Doc7505
Diamond Member
- Feb 16, 2016
- 16,551
- 29,423
After skipping nearly 1,100 mandated emergency reviews, Congress decides to do its job
https://www.washingtonpost.com/polit...=.938a14c1f4ca
By Philip Bump ~~ The text of the National Emergencies Act is clear. “Not later than six months after a national emergency is declared,” it reads, “and not later than the end of each six-month period thereafter that such emergency continues, each House of Congress shall meet to consider a vote on a concurrent resolution to determine whether that emergency shall be terminated.” In other words, once then-President Jimmy Carter signed Executive Order 12170 in November 1979, invoking provisions of the law, both the House and the Senate should have considered the following May whether to terminate his action. Then they should have done the same in November 1980. And in May 1981. And in November 1981. And in every May and November since then, given that the emergency is still in effect.
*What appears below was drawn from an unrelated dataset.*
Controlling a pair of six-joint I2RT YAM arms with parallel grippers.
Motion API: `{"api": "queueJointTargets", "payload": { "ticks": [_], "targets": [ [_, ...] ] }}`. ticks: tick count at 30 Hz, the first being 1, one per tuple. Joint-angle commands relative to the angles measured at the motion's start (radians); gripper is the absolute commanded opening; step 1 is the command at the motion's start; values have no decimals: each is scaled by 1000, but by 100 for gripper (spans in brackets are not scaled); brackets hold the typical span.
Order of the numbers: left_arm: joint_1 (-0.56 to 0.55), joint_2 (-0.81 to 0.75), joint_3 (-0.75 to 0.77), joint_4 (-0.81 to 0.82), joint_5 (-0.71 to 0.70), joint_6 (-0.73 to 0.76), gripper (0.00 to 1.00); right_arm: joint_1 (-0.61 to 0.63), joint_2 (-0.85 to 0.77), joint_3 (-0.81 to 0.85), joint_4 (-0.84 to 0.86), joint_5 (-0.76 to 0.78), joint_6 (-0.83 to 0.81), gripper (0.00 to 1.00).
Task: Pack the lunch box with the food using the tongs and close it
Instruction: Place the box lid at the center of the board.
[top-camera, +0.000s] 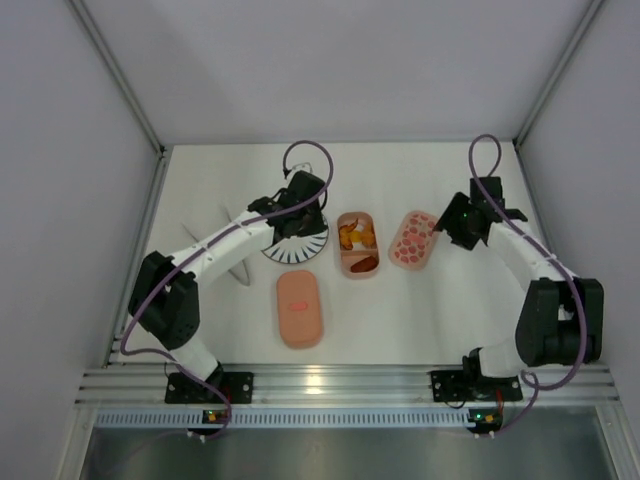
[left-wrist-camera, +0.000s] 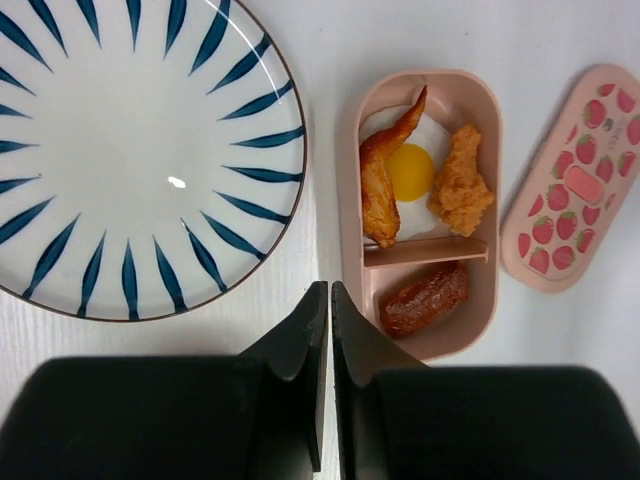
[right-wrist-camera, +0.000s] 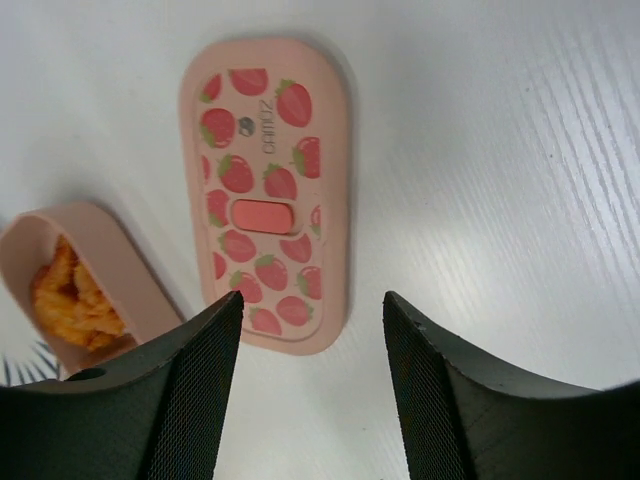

But it hasn’t considered a resolution on Carter’s first emergency even once.… As more and more national emergencies have accrued, Congress has more and more often been supposed to review active emergency declarations. As recently as last November, Congress was supposed to have considered joint resolutions on no fewer than eight national emergency declarations, including that first one from Carter. In December, four more declarations were due for review.... By our count, using data from the Brennan Center for Justice, for the duration of every national emergency that has ever been declared, Congress is supposed to have conducted 1,094 reviews of those declarations.... How often has it done so? Well, we know that Tuesday the House and Senate considered a resolution that would terminate President Trump’s wall emergency — which, as the chart above shows, is the 32nd emergency currently active.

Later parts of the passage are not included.